> [Work to complete] Your answer must be an exact copy of every record.

==================================================

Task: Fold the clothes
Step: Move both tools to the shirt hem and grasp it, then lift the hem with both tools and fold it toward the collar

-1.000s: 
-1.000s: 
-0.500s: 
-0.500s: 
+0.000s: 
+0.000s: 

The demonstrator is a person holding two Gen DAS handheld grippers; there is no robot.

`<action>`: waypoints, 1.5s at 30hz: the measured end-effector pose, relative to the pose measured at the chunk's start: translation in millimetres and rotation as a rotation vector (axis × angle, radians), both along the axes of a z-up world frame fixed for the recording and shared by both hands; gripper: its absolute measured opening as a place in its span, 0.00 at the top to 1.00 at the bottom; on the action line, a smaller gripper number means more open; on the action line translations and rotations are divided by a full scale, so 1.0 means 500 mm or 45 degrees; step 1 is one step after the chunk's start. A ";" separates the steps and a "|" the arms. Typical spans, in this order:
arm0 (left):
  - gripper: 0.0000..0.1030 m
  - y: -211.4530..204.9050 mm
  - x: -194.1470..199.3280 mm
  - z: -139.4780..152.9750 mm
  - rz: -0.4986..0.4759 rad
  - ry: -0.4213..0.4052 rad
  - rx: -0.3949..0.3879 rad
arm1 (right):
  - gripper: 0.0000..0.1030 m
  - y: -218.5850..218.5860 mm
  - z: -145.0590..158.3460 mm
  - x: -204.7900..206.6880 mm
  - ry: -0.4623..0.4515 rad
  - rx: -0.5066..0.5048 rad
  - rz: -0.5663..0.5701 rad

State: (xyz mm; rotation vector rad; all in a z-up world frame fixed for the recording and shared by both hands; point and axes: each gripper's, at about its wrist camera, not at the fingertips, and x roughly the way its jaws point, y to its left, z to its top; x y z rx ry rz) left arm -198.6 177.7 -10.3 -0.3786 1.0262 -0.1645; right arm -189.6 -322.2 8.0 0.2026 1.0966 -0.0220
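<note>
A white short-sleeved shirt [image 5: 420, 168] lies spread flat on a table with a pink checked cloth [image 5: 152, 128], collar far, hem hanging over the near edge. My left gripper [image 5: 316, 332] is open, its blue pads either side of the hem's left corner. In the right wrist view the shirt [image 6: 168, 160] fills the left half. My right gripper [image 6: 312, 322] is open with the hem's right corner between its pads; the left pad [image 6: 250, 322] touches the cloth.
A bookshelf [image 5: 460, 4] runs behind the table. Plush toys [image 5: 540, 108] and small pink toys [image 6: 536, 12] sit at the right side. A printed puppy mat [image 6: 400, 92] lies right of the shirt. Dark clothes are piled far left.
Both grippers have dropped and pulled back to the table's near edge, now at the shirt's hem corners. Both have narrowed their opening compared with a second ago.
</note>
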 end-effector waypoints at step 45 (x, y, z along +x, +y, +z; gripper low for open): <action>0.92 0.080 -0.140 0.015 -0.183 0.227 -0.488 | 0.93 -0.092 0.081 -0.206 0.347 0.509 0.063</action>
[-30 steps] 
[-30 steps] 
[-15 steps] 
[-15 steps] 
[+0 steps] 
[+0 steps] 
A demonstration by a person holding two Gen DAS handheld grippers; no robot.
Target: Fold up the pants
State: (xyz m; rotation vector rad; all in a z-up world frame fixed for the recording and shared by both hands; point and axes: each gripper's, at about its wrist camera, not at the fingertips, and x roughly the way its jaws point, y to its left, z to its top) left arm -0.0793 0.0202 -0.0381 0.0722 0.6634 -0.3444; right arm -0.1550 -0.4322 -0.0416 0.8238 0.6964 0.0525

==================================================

> [Answer to this task]
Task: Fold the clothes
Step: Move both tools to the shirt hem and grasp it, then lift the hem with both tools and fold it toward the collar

-1.000s: 
-1.000s: 
-0.500s: 
-0.500s: 
+0.000s: 
+0.000s: 

The demonstrator is a person holding two Gen DAS handheld grippers; there is no robot.

`<action>`: waypoints, 1.5s at 30hz: the measured end-effector pose, relative to the pose measured at the chunk's start: translation in millimetres and rotation as a rotation vector (axis × angle, radians), both along the axes of a z-up world frame fixed for the recording and shared by both hands; gripper: its absolute measured opening as a place in its span, 0.00 at the top to 1.00 at the bottom; on the action line, a smaller gripper number means more open; on the action line translations and rotations are divided by a full scale, so 1.0 means 500 mm or 45 degrees; step 1 is one step after the chunk's start. A ";" separates the steps and a "|" the arms. Typical spans, in this order:
arm0 (left):
  - gripper: 0.0000..0.1030 m
  - y: -211.4530..204.9050 mm
  - x: -194.1470..199.3280 mm
  - z: -139.4780..152.9750 mm
  - rz: -0.4986..0.4759 rad
  - ry: -0.4213..0.4052 rad
  - rx: -0.3949..0.3879 rad
arm1 (right):
  - gripper: 0.0000..0.1030 m
  - y: -218.5850..218.5860 mm
  - z: -145.0590..158.3460 mm
  - x: -204.7900..206.6880 mm
  - ry: -0.4623..0.4515 rad
  - rx: -0.5066..0.5048 rad
  - rz: -0.5663..0.5701 rad

State: (xyz mm; rotation vector rad; all in a z-up world frame fixed for the recording and shared by both hands; point and axes: each gripper's, at about its wrist camera, not at the fingertips, and x roughly the way its jaws point, y to its left, z to its top; x y z rx ry rz) left arm -198.6 177.7 -10.3 -0.3786 1.0262 -0.1645; right arm -189.6 -322.2 8.0 0.2026 1.0966 -0.0220
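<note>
A white short-sleeved shirt [image 5: 420, 168] lies spread flat on a table with a pink checked cloth [image 5: 152, 128], collar far, hem hanging over the near edge. My left gripper [image 5: 316, 332] is open, its blue pads either side of the hem's left corner. In the right wrist view the shirt [image 6: 168, 160] fills the left half. My right gripper [image 6: 312, 322] is open with the hem's right corner between its pads; the left pad [image 6: 250, 322] touches the cloth.
A bookshelf [image 5: 460, 4] runs behind the table. Plush toys [image 5: 540, 108] and small pink toys [image 6: 536, 12] sit at the right side. A printed puppy mat [image 6: 400, 92] lies right of the shirt. Dark clothes are piled far left.
Both grippers have dropped and pulled back to the table's near edge, now at the shirt's hem corners. Both have narrowed their opening compared with a second ago.
</note>
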 end-effector waypoints at step 45 (x, y, z along +x, +y, +z; gripper low for open): <action>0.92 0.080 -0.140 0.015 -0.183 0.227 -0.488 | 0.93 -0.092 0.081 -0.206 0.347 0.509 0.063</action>
[-30 steps] 
[-30 steps] 
[-15 steps] 
[-15 steps] 
[+0 steps] 
[+0 steps] 
A demonstration by a person holding two Gen DAS handheld grippers; no robot.
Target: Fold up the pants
State: (xyz m; rotation vector rad; all in a z-up world frame fixed for the recording and shared by both hands; point and axes: each gripper's, at about its wrist camera, not at the fingertips, and x roughly the way its jaws point, y to its left, z to its top) left arm -0.0793 0.0202 -0.0381 0.0722 0.6634 -0.3444; right arm -0.1550 -0.4322 -0.0416 0.8238 0.6964 0.0525

This answer requires nothing more.